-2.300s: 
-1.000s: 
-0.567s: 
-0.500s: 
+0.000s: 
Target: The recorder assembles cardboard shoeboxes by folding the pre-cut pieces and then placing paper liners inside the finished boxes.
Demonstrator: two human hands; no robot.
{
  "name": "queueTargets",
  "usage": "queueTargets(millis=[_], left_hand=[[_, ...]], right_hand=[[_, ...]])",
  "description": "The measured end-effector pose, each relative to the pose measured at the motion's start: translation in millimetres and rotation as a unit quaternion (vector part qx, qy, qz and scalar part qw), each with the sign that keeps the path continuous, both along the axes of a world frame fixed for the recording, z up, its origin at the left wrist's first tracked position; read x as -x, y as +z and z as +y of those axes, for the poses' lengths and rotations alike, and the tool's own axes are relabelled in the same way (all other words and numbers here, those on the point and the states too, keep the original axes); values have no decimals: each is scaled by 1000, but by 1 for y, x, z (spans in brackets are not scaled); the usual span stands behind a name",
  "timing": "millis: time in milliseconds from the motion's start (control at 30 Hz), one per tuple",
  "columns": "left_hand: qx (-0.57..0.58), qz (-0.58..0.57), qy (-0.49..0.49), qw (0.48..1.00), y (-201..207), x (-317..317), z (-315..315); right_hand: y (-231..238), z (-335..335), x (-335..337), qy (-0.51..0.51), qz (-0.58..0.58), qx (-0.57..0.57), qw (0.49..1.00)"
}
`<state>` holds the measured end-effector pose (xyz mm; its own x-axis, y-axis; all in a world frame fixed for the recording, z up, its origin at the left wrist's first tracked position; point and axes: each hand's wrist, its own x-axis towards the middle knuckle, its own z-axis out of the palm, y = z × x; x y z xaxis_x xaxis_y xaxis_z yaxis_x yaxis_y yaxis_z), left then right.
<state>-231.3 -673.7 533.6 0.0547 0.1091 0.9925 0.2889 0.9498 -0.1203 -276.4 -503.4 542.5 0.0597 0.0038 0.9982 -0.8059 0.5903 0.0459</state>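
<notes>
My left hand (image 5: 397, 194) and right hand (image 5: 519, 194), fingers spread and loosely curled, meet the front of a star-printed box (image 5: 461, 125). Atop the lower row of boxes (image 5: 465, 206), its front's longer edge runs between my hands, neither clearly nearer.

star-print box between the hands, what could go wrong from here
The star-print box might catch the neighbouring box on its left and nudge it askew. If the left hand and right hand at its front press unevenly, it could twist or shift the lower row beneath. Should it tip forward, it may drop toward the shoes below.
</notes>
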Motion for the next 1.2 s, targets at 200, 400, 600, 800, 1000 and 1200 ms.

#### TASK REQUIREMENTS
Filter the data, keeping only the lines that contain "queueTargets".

#### ANSWER
  "name": "queueTargets",
  "usage": "queueTargets(millis=[_], left_hand=[[_, ...]], right_hand=[[_, ...]])",

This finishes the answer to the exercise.